> [Exercise brief]
Below is some data. Retype exactly the lines starting at the one with "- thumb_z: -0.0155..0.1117" and ending at the one with "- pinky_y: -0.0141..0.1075".

> [Extracted data]
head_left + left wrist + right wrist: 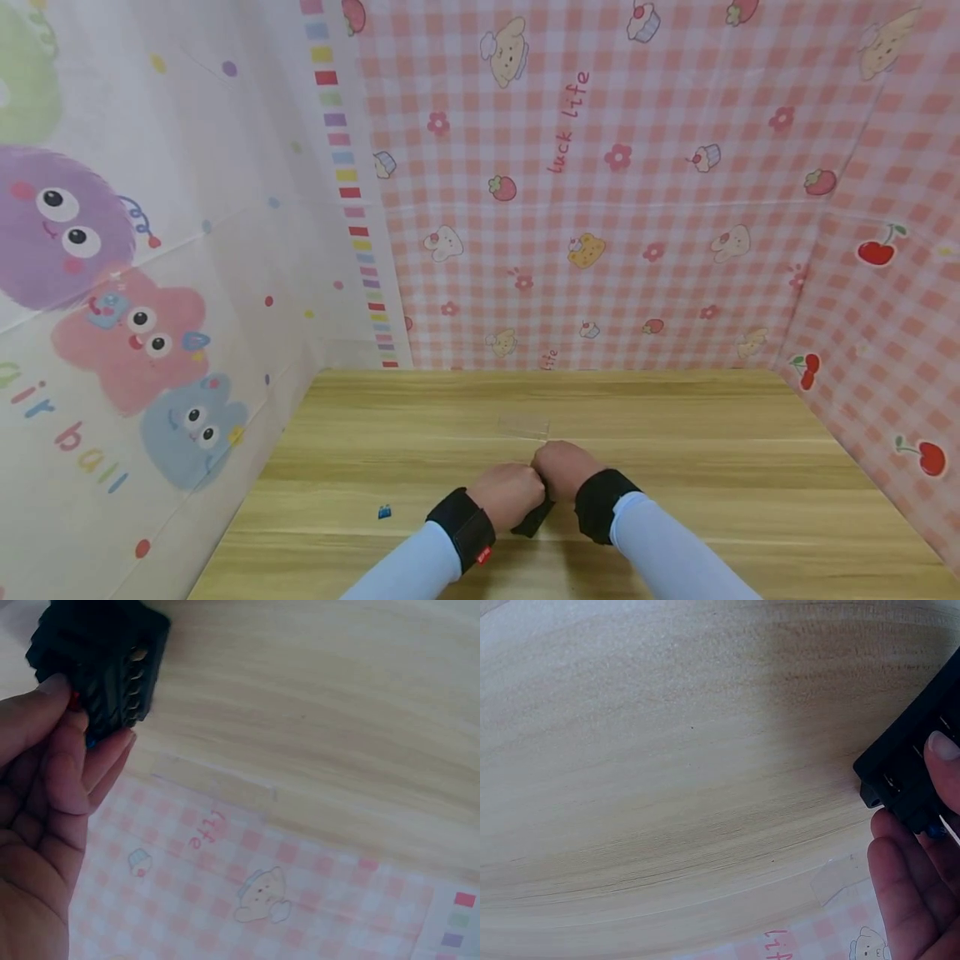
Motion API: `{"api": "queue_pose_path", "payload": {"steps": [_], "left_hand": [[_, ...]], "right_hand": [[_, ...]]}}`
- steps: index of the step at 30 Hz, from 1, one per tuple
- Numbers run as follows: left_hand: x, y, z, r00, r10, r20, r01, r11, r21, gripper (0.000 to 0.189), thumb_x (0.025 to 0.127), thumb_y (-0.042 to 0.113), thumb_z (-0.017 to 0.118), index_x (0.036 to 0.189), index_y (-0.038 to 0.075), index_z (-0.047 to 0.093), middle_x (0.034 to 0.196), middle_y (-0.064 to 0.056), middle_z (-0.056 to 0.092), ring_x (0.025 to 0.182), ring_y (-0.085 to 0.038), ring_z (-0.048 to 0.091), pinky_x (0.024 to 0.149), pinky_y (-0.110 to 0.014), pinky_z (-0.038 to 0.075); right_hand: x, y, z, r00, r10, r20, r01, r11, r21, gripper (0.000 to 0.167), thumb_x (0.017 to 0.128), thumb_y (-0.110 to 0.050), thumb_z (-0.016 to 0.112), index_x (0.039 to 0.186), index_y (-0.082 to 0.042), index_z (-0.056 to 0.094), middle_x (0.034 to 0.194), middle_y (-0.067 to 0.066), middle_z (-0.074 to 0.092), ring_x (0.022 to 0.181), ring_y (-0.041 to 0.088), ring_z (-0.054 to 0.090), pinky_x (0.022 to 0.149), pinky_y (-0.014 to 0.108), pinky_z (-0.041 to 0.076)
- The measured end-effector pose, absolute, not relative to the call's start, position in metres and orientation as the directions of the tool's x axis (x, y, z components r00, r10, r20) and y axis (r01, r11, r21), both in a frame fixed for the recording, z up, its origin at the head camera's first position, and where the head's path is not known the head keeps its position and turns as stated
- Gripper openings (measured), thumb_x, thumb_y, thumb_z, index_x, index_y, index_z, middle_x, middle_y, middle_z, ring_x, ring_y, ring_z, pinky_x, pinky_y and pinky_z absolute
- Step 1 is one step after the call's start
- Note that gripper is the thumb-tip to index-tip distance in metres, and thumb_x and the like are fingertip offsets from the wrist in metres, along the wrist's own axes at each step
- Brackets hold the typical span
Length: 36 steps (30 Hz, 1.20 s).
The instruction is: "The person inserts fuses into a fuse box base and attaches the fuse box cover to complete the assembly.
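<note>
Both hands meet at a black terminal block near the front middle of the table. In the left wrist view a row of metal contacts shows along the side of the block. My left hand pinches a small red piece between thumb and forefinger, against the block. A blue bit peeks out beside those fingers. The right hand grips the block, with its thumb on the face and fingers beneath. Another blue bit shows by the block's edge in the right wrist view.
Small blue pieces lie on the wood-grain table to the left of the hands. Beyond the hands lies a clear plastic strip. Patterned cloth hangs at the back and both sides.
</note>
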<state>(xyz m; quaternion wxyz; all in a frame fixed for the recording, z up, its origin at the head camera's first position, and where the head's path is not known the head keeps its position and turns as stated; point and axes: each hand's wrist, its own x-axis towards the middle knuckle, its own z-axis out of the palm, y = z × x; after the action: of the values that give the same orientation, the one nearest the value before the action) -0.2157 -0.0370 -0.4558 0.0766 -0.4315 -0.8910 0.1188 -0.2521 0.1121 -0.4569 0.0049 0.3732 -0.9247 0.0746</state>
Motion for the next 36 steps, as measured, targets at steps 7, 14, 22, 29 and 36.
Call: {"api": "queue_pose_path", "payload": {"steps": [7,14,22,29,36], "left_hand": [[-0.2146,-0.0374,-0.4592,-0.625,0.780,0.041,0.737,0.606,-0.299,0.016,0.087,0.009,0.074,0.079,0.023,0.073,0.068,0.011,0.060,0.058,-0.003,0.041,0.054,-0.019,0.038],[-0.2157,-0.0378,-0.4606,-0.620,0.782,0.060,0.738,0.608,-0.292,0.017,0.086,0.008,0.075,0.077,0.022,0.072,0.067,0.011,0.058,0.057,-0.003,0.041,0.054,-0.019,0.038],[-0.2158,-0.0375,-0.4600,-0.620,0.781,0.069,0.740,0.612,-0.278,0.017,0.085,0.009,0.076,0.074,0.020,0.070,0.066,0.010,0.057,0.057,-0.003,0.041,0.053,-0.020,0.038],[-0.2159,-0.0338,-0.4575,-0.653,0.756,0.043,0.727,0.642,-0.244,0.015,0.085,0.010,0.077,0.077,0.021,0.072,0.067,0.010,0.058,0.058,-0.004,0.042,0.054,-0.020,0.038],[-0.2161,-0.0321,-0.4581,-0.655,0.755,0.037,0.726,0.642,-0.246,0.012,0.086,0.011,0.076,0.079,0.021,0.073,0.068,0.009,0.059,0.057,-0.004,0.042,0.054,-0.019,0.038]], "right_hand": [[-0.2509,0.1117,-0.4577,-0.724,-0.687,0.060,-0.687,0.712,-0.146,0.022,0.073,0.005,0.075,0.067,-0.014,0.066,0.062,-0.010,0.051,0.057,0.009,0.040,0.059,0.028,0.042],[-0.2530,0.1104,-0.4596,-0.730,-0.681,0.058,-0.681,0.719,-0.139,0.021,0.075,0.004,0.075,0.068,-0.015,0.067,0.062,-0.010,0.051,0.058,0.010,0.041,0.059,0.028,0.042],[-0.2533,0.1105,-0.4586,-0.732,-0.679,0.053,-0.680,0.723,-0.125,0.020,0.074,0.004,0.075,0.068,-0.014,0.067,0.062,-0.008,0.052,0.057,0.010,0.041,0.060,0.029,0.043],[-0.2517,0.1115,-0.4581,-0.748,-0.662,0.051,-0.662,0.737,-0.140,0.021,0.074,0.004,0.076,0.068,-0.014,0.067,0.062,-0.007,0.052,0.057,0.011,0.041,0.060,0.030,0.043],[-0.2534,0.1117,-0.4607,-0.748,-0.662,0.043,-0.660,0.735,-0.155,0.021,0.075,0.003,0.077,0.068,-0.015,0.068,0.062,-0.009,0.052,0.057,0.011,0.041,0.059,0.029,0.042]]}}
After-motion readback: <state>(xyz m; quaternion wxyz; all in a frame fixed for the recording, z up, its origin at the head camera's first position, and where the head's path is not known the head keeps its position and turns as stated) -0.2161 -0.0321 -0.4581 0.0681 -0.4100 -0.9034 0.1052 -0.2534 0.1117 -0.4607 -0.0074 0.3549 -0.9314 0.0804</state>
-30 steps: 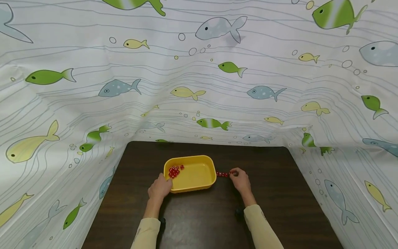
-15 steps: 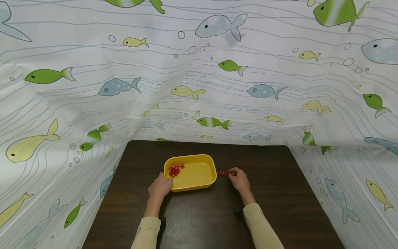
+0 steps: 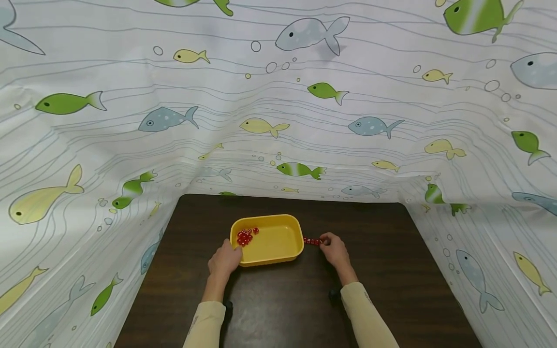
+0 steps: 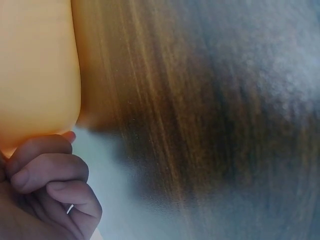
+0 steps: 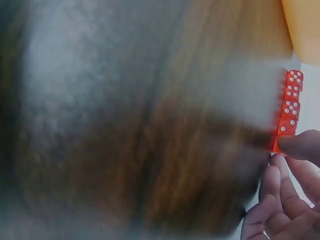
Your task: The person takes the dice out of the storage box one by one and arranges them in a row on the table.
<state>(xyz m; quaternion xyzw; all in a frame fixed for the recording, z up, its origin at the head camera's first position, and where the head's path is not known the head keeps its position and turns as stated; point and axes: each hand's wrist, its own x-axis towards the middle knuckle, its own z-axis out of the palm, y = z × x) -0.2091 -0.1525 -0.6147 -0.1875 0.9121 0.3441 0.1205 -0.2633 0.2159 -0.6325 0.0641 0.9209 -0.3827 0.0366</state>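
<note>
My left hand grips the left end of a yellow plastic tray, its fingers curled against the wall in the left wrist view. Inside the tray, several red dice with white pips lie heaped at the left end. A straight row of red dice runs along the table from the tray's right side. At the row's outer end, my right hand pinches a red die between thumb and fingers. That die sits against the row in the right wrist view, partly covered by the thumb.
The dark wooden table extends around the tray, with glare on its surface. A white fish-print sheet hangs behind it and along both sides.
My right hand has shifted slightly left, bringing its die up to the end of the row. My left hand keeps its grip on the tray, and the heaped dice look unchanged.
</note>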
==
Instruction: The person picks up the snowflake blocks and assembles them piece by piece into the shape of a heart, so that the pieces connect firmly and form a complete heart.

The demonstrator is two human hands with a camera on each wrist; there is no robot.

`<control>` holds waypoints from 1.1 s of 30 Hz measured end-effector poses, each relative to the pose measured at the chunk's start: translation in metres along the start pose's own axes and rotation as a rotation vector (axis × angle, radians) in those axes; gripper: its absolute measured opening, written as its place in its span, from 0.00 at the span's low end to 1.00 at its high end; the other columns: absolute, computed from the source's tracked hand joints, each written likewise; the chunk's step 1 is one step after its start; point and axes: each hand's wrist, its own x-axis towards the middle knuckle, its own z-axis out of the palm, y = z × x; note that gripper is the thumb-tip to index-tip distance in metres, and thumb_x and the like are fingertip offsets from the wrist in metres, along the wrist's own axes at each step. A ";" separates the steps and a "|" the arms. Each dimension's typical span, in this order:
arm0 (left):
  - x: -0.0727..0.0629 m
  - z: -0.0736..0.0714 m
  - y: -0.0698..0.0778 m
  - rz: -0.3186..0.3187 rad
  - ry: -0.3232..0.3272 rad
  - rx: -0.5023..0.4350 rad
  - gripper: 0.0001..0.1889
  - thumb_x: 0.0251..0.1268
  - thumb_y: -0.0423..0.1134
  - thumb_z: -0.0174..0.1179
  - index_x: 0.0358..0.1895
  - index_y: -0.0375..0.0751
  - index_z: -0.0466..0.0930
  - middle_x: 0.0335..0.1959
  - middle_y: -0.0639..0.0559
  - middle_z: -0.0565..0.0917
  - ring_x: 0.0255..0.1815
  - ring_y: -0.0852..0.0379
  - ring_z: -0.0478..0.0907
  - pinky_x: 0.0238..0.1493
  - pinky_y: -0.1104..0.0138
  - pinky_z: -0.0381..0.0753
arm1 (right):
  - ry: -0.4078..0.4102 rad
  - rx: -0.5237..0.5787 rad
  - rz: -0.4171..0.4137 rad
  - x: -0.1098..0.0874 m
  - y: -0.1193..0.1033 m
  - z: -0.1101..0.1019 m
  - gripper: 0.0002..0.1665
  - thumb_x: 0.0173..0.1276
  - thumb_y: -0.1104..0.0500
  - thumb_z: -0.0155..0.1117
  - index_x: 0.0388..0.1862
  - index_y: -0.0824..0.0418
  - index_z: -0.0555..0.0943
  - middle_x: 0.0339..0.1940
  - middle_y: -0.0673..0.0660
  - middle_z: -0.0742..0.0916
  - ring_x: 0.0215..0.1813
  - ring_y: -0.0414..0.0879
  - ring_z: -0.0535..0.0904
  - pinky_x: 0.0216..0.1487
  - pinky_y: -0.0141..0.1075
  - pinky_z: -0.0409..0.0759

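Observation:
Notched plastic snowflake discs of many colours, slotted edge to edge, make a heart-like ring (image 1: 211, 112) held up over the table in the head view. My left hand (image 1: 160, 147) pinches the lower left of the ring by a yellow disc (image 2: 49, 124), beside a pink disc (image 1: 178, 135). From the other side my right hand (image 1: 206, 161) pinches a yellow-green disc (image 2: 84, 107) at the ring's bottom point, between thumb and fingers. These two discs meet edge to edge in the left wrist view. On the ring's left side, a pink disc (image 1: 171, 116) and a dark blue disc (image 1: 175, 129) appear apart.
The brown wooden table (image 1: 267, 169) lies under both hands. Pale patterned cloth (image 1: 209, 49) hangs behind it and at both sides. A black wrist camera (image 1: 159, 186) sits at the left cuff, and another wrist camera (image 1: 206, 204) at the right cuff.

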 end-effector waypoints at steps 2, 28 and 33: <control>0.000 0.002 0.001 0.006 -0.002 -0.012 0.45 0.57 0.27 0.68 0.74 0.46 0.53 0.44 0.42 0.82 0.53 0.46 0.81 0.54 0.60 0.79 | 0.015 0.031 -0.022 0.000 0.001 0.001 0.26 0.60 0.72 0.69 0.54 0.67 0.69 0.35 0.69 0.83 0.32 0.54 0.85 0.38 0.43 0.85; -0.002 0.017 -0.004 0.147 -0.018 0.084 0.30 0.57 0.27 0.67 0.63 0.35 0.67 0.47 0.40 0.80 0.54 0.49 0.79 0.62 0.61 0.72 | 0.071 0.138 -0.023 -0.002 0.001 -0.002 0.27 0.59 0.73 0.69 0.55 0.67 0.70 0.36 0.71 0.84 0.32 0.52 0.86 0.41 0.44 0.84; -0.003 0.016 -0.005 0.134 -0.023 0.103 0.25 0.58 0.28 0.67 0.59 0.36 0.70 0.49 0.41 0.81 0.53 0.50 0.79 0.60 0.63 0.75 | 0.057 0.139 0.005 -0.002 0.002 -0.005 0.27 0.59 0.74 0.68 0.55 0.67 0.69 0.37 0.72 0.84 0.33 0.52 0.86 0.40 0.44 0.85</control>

> [Exercise output]
  - thumb_z: -0.0155..0.1117
  - index_x: 0.0388..0.1862
  - index_y: -0.0824..0.0418
  - index_z: -0.0555..0.0943
  - middle_x: 0.0339..0.1940
  - middle_y: -0.0673..0.0660
  - middle_z: -0.0742..0.0916
  - ring_x: 0.0215..0.1813
  - ring_y: -0.0414..0.0879
  - ring_z: -0.0535..0.0904
  - pinky_x: 0.0216..0.1487
  - pinky_y: -0.0141..0.1075

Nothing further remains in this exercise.